One of the most moving testimonies that the old woman has heard came from a former student of Águila, who approached her in tears to remind her of her dedication: “I was a student of her daughter, she taught me a lot of Law… the Law that she taught so much is not being applied with her, nor the values that she always demonstrated as a human being,” challenged the young woman in the face of official inertia.

The young woman also recalled how Águila, attentive to her students, even helped with material details: “On one occasion she realized that a student did not go home because she did not have money, and she immediately bought the ticket, and even shared her soap with the students from the province.” The student is clear in her recommendation to Vázquez: “Mother, shout from the rooftops, that Doraiky deserves that the best techniques be applied, the best professionals and that the leadership of the country know and participate,” she insisted. continue reading

“I have been able to listen to the opinions of the people… I was able to see a people (at least the ones I have encountered) that is already demanding more action to find Doraiky, which everyone is willing to support”

Águila disappeared on March 15 during a blackout, when she was traveling along the Diez de Octubre causeway in Havana.

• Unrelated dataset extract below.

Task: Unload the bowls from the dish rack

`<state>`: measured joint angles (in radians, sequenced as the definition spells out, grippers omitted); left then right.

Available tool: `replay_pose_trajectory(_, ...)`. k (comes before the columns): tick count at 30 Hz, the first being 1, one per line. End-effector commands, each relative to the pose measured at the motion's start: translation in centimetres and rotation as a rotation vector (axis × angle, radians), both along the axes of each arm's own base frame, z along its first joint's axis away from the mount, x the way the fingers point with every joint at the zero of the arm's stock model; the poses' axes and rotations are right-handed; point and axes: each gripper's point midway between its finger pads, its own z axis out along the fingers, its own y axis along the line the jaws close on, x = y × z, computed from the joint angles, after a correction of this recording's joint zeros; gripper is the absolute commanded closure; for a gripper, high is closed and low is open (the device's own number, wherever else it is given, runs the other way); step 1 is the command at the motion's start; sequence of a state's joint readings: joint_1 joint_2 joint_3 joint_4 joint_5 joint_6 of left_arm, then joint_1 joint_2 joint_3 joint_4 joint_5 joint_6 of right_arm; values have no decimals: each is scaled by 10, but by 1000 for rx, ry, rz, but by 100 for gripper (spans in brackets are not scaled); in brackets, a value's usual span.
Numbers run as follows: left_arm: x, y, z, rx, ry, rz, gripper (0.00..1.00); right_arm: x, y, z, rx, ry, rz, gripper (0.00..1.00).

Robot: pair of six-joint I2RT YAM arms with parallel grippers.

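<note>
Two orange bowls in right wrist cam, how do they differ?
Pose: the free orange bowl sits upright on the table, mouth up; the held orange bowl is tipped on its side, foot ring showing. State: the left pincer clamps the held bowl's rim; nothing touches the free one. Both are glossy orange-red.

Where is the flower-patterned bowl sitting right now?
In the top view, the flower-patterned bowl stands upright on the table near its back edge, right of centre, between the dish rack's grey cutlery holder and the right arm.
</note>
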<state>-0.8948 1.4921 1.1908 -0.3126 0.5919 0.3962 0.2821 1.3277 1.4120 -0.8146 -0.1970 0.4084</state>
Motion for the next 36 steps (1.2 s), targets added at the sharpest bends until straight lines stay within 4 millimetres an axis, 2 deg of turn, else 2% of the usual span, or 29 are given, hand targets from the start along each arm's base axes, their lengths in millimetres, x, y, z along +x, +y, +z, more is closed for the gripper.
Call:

She was wearing a yellow dress with red or pink flowers and suffered episodes of transient memory loss (technically “Transient Global Amnesia”), according to the family. Since then, there have been no solid clues to his whereabouts. The police report is registered with the number 19434, and the relatives have offered a reward of 350,000 Cuban pesos to anyone who provides information that leads her to be found.

The image of the missing teacher circulates on social networks, in informal messaging channels and has been shared by organizations such as Yo Sí Te Creo en Cuba and Alas Tensas. The case has been reviewed by several independent media outlets and frequently cited as an example of the growing number of unsolved disappearances on the island.

The passage of days has transformed the tone of family messages. Since June, Maura has held the State directly responsible for the lack of results. “My mood is one of criticism… I no longer ask, I do not beg, I do not implore; I hold the Cuban government responsible for the search process,” she wrote. She complains that the necessary resources have not been mobilized, despite the existence of organized bodies prepared for tracking operations. She also stresses that no state authority has offered her information on the progress of the investigations.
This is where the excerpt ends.